Throwing a theorem-prover at the problem, unaided by developer hints, is not realistic in a large codebase. You need annotations that let you say "this array's size is is the same as that array" or "this integer is within the bounds of that array" -- that's dependent types.

instig007 4 days ago | parent [-]

> Throwing a theorem-prover at the problem, unaided by developer hints, is not realistic in a large codebase.

Please, Kenton, don't move your goalpost. Who said about "unaided"? Annotations, whether they come directly from a developer, or from IR meta, don't make a provided SAT-constraint suddenly a "dependent type" component of your type system, it needs a bit more than that. Let's not miss the "types" in "dependent types". You don't modify type systems of your languages to run SAT solvers in large codebases.

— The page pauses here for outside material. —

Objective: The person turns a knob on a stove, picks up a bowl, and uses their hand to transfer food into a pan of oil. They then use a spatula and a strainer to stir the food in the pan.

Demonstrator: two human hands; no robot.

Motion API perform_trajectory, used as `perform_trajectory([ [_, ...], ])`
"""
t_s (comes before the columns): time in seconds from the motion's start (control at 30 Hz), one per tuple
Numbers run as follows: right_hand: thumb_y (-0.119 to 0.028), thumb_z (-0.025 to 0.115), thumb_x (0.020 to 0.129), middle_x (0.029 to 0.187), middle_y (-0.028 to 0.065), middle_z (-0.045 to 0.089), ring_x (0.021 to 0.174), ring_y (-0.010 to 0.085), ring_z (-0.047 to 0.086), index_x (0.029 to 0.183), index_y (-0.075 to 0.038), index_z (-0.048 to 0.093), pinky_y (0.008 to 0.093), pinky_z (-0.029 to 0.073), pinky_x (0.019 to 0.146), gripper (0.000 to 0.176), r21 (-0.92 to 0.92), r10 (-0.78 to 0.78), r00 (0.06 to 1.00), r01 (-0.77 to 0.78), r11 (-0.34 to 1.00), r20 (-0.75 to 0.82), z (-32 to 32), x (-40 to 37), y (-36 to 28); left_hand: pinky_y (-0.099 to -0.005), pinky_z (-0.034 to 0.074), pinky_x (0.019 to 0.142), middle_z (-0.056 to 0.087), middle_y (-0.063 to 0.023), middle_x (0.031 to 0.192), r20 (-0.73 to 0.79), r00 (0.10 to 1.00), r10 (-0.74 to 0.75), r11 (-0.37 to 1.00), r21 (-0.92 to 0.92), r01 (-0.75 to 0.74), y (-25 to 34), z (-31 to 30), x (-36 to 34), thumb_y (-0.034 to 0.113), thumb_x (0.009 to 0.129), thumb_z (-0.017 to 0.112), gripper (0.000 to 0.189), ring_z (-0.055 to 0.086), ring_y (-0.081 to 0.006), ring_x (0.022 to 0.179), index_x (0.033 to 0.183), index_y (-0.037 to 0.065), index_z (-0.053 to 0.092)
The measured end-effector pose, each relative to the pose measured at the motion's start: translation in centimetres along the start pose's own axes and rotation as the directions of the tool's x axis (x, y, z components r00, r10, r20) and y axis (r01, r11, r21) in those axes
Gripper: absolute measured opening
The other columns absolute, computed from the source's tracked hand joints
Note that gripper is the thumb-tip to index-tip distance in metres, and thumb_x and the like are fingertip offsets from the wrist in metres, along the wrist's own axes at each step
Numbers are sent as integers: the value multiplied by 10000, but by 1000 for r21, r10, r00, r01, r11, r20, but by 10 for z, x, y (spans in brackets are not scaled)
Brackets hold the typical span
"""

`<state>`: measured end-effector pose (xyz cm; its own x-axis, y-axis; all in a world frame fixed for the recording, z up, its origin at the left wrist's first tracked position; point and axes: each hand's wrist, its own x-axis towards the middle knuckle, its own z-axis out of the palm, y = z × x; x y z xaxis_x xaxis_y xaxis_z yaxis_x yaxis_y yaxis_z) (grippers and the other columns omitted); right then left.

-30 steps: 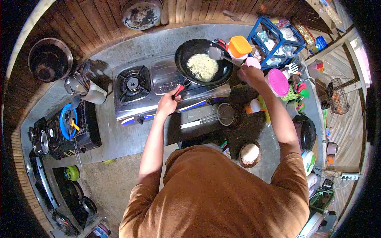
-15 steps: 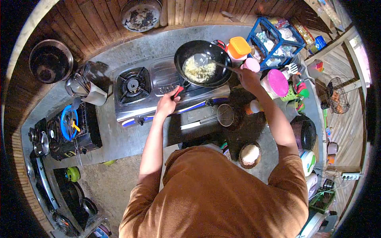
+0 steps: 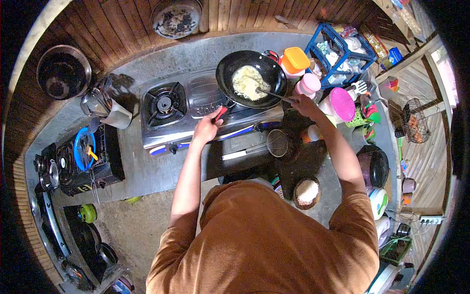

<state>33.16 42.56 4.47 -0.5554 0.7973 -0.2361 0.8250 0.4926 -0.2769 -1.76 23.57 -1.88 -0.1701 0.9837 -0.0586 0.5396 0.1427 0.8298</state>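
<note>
A black wok (image 3: 227,73) rests on the right side of the steel gas stove (image 3: 196,130), with pale yellow food (image 3: 247,81) spread inside it. My left hand (image 3: 208,126) is closed on the wok's red and black handle (image 3: 221,113). My right hand (image 3: 303,106) grips the handle of a dark spatula (image 3: 274,94), whose blade touches the lower right edge of the food. The left burner (image 3: 165,104) has nothing on it.
A strainer (image 3: 277,143) lies before the stove, near a bowl of white food (image 3: 308,191). Right of the wok are an orange-lidded container (image 3: 296,59), a pink-lidded tub (image 3: 342,104) and a blue rack (image 3: 338,41). A utensil holder (image 3: 117,116) stands left.
The spatula blade has moved from the upper part of the food down and to the right. My right hand has shifted slightly downward. My left hand keeps its hold.
</note>
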Motion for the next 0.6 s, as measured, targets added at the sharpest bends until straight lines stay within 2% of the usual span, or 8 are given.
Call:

Truly, if you believe that annotations for the purpose of static bounds checking "is not realistic in a large codebase" (or is it because you assume it's unaided?), I've got "google/pytype" and the entire Python community to justify before you.

kentonv 4 days ago | parent [-]

Ah you are just trying to gaslight me. pytype doesn't do static bounds checking.

What compels you to do this? Posting just to make people angry? Do you not have anything better to do with all that PL theory expertise?

instig007 4 days ago | parent [-]

> Ah you are just trying to gaslight me. pytype doesn't do static bounds checking.

It does static type checking from _annotations_ that live _outside_ the type system of the language. Have you forgotten that you began to argue that SMT solvers need constraint annotations to be realistic for static bounds checking in large codebases, and that the constraint annotations somehow become dependent types from that fact alone?

> What compels you to do this? Posting just to make people angry? Do you not have anything better to do with all that PL theory expertise?

You're all over the place, it's frustrating that instead of fairly addressing the points about inferior aspects of the protobuf protocol design that are unnecessary for the purpose of backward-compatible distributed systems, you keep saying (or at least assuming) that it's the only realistic solution, because "I worked at google" and "reports at google prove me right".